Directions for this task: Read the data below line by line and copy each one with "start" in it.

= = = =

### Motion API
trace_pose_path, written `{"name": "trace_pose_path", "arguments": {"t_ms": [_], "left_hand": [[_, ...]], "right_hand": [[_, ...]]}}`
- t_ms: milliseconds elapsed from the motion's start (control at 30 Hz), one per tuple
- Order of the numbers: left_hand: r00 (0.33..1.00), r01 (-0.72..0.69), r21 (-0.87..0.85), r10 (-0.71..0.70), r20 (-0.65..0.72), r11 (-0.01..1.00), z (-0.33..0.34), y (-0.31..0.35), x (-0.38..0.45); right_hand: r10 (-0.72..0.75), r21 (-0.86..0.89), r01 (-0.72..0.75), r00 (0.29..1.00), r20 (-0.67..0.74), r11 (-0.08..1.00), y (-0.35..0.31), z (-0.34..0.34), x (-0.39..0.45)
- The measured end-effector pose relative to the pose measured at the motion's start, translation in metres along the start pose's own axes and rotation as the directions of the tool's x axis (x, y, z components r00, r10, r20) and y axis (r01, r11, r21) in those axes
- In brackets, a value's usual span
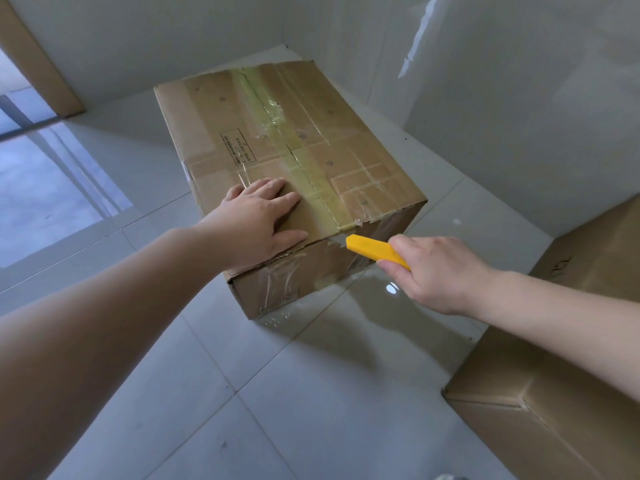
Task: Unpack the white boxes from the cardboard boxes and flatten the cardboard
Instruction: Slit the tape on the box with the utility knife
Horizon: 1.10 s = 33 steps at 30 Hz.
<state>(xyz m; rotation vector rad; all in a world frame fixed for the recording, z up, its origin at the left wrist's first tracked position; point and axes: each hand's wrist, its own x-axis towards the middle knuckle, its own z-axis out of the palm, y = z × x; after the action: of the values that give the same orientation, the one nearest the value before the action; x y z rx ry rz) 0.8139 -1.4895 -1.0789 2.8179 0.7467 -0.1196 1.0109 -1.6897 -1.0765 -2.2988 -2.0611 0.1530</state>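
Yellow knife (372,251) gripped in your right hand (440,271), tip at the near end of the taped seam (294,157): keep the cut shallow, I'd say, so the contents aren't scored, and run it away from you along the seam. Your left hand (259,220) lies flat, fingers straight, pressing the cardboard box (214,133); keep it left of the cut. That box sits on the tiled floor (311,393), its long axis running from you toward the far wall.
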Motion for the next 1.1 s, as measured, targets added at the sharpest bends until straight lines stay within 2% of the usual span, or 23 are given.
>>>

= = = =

Exercise response:
- t_ms: milliseconds elapsed from the motion's start (control at 30 Hz), one per tuple
- The measured end-effector pose relative to the pose measured at the motion's start, translation in metres along the start pose's own axes and rotation as the directions of the tool's x axis (x, y, z components r00, r10, r20) and y axis (r01, r11, r21) in those axes

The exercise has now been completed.